**Exercise requirements:** Please copy each line below that contains the string "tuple".

[Data excerpts]
<<<<

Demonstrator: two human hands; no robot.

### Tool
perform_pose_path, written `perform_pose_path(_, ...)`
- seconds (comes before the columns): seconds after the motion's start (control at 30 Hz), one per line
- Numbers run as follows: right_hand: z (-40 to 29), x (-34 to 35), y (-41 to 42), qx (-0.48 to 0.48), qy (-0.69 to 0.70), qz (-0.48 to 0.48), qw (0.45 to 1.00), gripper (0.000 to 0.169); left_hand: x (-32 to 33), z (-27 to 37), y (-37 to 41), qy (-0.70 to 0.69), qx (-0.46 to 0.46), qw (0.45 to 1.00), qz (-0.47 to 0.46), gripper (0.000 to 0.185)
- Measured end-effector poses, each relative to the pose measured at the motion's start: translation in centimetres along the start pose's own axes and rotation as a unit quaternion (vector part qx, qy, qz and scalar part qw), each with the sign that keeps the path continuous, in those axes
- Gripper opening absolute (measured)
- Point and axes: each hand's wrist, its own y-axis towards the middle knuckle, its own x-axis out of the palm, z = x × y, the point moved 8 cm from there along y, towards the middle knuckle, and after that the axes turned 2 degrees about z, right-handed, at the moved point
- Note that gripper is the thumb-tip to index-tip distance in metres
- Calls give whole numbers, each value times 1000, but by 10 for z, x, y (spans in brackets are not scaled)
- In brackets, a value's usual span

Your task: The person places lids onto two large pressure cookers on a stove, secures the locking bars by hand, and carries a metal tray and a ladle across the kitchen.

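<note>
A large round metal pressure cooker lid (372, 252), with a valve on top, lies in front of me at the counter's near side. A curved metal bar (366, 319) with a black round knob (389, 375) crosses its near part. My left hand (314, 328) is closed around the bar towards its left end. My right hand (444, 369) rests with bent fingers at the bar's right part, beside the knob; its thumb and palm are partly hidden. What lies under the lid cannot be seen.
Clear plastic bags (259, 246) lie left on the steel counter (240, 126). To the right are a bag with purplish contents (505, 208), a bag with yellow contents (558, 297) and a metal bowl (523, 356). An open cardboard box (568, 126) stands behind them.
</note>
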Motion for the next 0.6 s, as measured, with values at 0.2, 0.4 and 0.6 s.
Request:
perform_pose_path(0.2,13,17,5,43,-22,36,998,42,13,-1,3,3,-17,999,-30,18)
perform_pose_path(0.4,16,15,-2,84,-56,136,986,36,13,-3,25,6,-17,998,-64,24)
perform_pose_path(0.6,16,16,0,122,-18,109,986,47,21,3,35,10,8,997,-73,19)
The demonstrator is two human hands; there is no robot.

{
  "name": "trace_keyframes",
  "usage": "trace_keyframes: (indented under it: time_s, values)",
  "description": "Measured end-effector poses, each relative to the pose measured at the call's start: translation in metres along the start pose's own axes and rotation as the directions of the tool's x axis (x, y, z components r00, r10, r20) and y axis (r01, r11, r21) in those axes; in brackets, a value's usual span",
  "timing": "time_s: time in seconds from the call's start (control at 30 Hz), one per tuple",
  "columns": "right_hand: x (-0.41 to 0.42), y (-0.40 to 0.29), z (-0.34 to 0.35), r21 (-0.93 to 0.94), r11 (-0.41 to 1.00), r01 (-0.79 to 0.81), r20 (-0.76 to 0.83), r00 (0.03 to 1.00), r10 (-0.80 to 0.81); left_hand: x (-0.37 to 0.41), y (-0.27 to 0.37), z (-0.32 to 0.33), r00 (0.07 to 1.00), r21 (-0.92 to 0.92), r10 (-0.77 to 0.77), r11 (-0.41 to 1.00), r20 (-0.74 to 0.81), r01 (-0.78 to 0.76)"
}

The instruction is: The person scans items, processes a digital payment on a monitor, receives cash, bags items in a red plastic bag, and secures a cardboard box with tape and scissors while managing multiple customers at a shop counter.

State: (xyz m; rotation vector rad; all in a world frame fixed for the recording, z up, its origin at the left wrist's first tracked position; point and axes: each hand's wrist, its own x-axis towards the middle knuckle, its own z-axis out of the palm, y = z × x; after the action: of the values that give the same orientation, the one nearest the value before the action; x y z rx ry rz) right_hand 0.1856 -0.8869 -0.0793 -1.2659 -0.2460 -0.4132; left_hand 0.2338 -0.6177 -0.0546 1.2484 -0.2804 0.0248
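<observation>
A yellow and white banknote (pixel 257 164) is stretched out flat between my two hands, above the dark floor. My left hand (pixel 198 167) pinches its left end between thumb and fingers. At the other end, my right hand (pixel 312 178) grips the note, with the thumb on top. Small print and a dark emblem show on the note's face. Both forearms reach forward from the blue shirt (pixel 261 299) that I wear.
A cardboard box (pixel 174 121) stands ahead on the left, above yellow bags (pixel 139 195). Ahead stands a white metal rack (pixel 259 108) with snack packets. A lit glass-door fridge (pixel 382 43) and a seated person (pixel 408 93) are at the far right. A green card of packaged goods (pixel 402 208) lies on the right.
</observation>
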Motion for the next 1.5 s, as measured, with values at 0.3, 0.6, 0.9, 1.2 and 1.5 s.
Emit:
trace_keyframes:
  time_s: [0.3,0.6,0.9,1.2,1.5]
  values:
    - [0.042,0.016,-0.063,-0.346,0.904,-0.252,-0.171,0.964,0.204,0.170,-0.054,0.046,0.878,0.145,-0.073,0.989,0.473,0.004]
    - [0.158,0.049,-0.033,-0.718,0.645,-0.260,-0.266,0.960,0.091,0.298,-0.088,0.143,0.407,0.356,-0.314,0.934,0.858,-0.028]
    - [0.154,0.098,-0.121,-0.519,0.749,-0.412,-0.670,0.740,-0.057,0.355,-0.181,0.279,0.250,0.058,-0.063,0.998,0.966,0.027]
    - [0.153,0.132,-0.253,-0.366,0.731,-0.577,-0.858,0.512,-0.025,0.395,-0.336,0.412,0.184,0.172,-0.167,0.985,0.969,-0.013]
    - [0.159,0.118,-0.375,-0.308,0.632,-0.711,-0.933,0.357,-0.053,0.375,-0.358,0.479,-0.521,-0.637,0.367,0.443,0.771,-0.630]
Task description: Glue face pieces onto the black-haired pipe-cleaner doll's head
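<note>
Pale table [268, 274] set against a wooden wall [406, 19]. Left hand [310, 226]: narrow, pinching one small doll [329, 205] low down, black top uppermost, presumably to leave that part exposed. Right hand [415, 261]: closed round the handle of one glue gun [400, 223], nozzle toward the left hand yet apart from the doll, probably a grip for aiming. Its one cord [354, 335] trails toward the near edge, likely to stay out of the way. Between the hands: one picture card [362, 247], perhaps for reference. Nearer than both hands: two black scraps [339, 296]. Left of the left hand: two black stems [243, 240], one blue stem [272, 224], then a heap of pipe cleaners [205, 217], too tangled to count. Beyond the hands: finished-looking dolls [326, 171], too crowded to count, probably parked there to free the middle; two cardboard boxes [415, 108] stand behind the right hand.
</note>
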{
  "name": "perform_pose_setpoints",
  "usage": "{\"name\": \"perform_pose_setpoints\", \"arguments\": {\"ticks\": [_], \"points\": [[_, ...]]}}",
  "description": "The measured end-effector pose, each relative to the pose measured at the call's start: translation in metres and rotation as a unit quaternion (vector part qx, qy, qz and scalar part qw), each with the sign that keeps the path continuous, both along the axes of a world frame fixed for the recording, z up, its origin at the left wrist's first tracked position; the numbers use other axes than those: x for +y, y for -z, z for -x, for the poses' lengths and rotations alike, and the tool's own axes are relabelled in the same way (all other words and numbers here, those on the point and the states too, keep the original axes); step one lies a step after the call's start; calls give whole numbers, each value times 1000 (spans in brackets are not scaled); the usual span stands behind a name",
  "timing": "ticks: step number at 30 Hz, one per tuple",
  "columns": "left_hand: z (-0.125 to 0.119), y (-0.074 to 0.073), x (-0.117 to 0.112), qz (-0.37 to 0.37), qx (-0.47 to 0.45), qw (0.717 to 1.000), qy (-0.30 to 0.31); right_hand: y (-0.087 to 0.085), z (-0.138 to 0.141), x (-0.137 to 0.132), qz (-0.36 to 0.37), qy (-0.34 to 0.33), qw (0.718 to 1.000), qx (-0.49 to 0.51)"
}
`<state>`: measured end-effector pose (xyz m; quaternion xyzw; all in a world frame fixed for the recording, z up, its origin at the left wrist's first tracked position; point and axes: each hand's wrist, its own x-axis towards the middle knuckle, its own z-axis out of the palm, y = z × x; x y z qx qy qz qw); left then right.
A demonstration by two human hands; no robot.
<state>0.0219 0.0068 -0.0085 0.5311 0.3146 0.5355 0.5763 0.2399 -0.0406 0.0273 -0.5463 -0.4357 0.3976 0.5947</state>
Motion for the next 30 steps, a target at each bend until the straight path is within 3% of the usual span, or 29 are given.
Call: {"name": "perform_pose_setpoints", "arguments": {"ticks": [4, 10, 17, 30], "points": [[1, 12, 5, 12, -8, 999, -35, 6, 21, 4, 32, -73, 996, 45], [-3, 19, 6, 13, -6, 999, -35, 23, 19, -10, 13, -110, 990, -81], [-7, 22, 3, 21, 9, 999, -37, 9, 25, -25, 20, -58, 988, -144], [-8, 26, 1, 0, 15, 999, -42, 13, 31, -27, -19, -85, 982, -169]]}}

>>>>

**Answer area:**
  "timing": "time_s: time in seconds from the call's start (control at 30 Hz), one per tuple",
  "timing": "ticks: step number at 30 Hz, one per tuple",

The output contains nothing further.